1. Field of the Invention
The present invention relates to a solid polymer electrolyte fuel cell assembly including a plurality of unit cells integrally stacked to each other, wherein each of the unit cells has a unified body formed by holding a solid polymer electrolyte membrane between an anode and a cathode, a fuel cell stack obtained by stacking the solid polymer fuel cell assemblies to each other, and a method of operating the solid polymer electrolyte fuel cell assembly.
2. Description of the Related Art
In general, a solid polymer electrolyte fuel cell (PEFC) includes a unit cell (unit power generation cell) formed by disposing an anode and a cathode, each of which is mainly made from carbon, on both sides of an electrolyte membrane of a polymer ion exchange membrane (cation exchange membrane), to form a unified body (membrane-electrode assembly), and holding the unified body between separators (bipolar plates).
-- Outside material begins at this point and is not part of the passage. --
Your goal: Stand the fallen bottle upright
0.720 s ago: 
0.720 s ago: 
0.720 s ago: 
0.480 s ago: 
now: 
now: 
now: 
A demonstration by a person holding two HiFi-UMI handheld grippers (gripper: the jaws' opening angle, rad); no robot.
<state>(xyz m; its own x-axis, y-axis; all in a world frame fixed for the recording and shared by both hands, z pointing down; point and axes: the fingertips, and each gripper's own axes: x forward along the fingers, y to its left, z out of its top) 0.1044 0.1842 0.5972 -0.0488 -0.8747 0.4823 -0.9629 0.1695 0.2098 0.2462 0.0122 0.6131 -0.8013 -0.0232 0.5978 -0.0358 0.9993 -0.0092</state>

The solid polymer electrolyte fuel cell is generally used as a fuel cell stack having a specific number of the unit cells.
In the fuel cell of this type, when a fuel gas, for example, a gas mainly containing hydrogen (hereinafter, referred to as “hydrogen containing gas”) is supplied to the anode, hydrogen in the hydrogen containing gas is ionized on the catalyst electrode and is migrated to the cathode via the electrolyte; and electrons generated by such electrochemical reaction are taken to an external circuit, to be used as electric energy in the form of a direct current. In this case, since an oxidizing gas, for example, a gas mainly containing oxygen or air (hereinafter, referred to as “oxygen containing gas”) is supplied to the cathode, hydrogen ions, electrons and oxygen react with each other to produce water on the cathode.
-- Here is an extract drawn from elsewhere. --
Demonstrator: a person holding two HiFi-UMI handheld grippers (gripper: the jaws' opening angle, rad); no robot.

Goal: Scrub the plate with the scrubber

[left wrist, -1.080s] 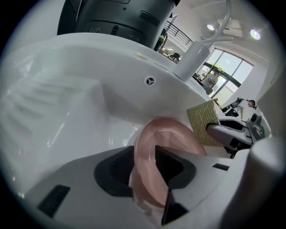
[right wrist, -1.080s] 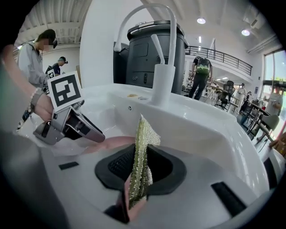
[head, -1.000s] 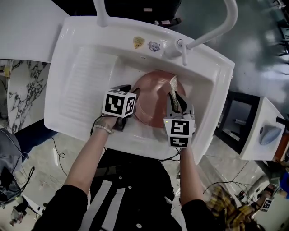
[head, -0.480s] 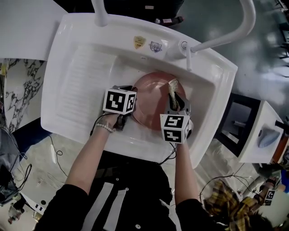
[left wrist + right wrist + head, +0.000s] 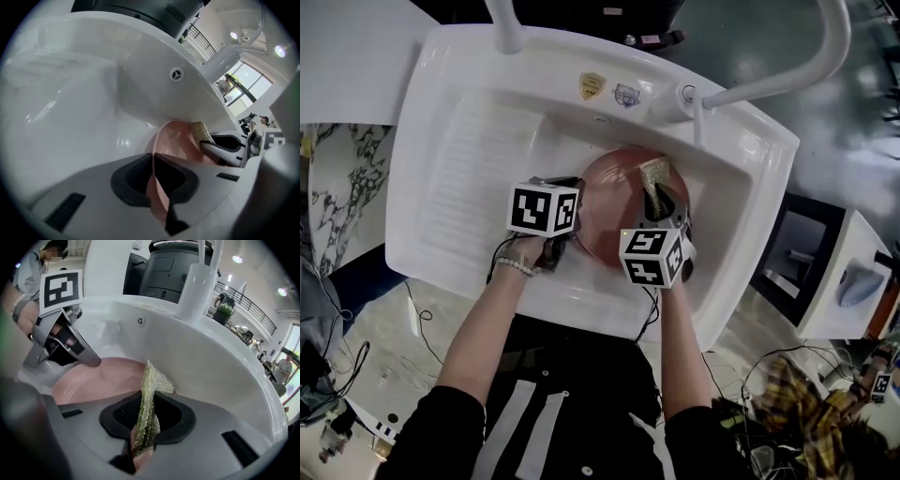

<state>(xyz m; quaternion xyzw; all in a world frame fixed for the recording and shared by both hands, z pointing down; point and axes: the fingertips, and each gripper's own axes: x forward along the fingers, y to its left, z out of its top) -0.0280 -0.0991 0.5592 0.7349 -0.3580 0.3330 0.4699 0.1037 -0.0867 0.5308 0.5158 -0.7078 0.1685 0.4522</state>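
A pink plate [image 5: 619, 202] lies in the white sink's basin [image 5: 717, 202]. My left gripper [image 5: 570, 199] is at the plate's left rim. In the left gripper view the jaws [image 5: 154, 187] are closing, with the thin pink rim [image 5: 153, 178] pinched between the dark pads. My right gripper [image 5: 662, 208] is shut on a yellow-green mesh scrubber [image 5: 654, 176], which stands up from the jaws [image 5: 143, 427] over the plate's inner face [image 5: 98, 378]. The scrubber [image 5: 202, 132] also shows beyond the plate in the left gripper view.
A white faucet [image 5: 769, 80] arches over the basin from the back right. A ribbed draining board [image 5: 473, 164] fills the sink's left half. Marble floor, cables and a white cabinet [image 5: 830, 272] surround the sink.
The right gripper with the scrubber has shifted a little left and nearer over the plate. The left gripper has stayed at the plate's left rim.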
When a fuel cell stack is used as an on-vehicle power source, a relatively large output is required for the fuel cell stack. To meet such a requirement, a cell structure for making a size of a reaction plane (power generation plane) of a unit cell larger, and a cell structure for stacking a large number of unit cells to each other have been adopted.
The former cell structure, however, has a problem that if the size of each unit cell becomes large, the whole size of the fuel cell stack also becomes large, and such a large-sized fuel cell stack is unsuitable as an on-vehicle power source. Accordingly, the latter cell structure for stacking a large number of relatively compact unit cells to each other has been generally adopted. However, as the number of the stacked unit cells becomes large, the temperature distribution tends to be generated in the stacking direction and also the drainage characteristic of water produced by the electrochemical reaction is degraded, thereby failing to ensure a desired power generation performance.